Task –
The required output is all lines below that contain the word "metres".

Items listed in a dataset –

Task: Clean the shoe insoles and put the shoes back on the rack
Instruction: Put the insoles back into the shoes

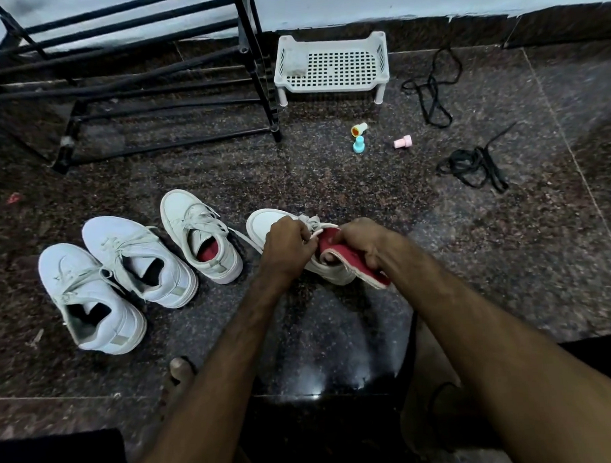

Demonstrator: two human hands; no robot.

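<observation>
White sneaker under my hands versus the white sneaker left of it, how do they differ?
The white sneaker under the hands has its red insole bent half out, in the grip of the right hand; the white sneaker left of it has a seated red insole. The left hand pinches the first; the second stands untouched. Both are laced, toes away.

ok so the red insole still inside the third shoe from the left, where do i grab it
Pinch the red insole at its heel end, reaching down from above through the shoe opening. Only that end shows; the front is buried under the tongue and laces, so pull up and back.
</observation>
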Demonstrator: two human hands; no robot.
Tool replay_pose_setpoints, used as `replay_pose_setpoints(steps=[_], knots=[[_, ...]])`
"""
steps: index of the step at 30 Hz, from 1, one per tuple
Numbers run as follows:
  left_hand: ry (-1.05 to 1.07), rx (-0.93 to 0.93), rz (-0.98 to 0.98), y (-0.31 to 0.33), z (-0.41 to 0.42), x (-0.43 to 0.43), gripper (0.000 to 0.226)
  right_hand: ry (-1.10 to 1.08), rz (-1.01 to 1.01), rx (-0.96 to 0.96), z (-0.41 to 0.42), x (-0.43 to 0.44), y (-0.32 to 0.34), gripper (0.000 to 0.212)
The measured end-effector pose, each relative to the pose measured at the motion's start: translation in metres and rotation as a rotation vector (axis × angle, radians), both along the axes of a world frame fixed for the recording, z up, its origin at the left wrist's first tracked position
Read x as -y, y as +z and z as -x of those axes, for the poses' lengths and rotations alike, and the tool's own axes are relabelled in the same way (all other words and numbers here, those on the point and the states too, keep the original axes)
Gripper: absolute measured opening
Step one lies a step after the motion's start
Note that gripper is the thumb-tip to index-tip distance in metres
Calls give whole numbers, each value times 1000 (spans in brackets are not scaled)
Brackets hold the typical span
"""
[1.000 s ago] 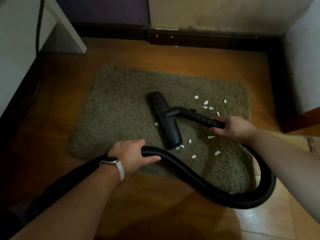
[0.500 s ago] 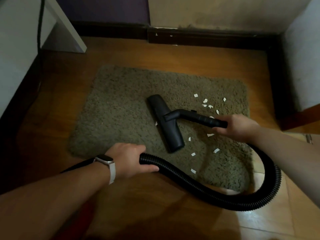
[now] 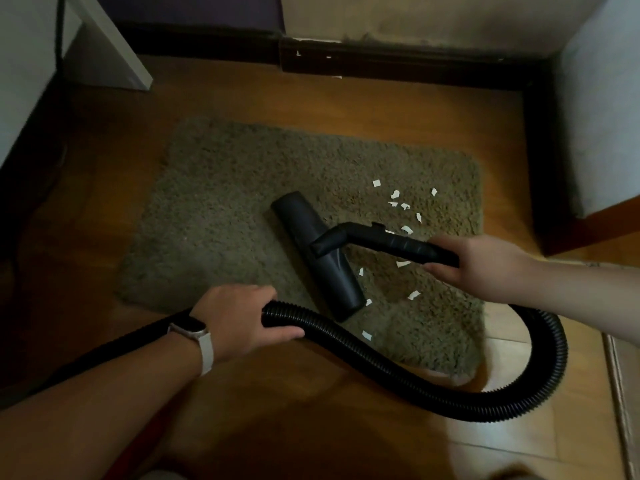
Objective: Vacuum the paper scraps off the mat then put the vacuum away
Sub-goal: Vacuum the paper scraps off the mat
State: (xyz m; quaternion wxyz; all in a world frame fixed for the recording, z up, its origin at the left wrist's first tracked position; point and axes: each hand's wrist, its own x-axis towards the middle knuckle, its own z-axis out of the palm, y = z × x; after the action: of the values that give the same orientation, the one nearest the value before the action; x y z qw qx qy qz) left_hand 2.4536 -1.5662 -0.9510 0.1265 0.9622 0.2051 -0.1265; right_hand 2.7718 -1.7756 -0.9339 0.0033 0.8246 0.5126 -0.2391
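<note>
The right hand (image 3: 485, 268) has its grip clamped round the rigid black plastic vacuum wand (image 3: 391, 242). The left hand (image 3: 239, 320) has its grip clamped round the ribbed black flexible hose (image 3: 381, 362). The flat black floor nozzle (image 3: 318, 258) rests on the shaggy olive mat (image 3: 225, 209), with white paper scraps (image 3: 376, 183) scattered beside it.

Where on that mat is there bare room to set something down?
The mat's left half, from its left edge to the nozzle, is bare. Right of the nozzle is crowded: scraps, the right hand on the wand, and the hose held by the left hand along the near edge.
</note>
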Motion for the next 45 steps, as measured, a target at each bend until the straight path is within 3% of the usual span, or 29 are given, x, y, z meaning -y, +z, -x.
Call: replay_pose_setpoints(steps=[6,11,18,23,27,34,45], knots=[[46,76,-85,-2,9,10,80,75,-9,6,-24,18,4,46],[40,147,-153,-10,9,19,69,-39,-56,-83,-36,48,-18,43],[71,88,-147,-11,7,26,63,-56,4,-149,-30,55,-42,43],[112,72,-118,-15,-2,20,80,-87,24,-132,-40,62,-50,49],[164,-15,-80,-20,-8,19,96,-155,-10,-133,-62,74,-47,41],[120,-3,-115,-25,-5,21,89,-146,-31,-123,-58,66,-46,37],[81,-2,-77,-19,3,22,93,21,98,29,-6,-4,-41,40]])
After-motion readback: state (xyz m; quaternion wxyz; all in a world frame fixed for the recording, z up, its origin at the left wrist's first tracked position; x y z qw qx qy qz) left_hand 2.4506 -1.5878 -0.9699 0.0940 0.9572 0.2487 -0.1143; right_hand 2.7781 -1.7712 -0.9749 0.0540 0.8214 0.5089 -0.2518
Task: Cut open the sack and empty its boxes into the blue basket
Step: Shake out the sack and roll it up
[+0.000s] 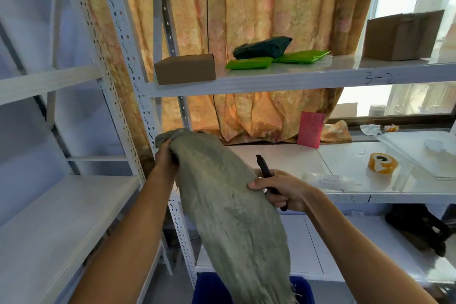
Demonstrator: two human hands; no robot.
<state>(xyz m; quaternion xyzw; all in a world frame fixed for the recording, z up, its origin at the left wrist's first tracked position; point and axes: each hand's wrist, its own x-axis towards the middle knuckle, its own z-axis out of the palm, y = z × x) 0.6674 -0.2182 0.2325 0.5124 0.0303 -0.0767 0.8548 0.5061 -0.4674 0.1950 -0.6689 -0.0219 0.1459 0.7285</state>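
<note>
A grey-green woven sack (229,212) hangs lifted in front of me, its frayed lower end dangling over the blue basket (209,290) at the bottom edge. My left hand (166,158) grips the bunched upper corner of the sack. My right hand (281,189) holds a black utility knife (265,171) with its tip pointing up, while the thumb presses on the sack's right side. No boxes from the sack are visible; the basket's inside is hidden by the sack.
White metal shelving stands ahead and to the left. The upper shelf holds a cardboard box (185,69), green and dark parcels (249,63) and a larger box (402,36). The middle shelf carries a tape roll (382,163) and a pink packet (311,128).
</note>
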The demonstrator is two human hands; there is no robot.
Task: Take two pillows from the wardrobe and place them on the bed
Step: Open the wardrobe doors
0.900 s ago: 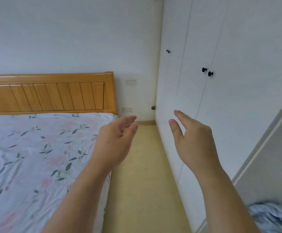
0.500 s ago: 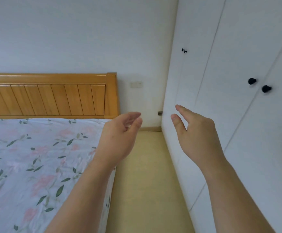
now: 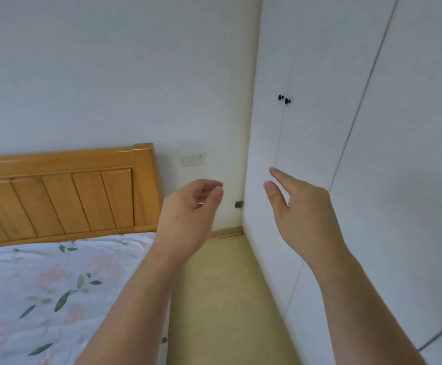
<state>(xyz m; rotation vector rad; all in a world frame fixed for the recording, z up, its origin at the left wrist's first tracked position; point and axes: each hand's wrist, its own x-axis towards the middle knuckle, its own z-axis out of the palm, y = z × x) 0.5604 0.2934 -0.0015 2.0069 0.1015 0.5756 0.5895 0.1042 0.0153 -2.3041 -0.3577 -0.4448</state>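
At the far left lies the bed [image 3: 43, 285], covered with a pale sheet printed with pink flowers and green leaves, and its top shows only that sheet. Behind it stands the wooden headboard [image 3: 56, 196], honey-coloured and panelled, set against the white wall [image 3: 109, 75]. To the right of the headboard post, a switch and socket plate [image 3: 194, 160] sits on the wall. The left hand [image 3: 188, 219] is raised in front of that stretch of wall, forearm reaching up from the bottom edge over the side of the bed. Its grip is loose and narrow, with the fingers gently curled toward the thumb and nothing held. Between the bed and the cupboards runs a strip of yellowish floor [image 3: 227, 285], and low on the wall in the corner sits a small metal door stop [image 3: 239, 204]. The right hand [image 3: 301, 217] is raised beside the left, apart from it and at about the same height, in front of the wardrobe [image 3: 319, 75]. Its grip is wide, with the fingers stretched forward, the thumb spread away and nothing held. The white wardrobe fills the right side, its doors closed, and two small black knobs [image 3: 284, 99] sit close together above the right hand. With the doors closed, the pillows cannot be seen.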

Answer –
The measured end-effector pose, each relative to the pose measured at the motion's start: translation in metres and rotation as a rotation vector (axis × angle, radians), both along the axes of a world frame fixed for the recording, z up, its origin at the left wrist's first tracked position
Note that gripper is the thumb-tip to index-tip distance in metres

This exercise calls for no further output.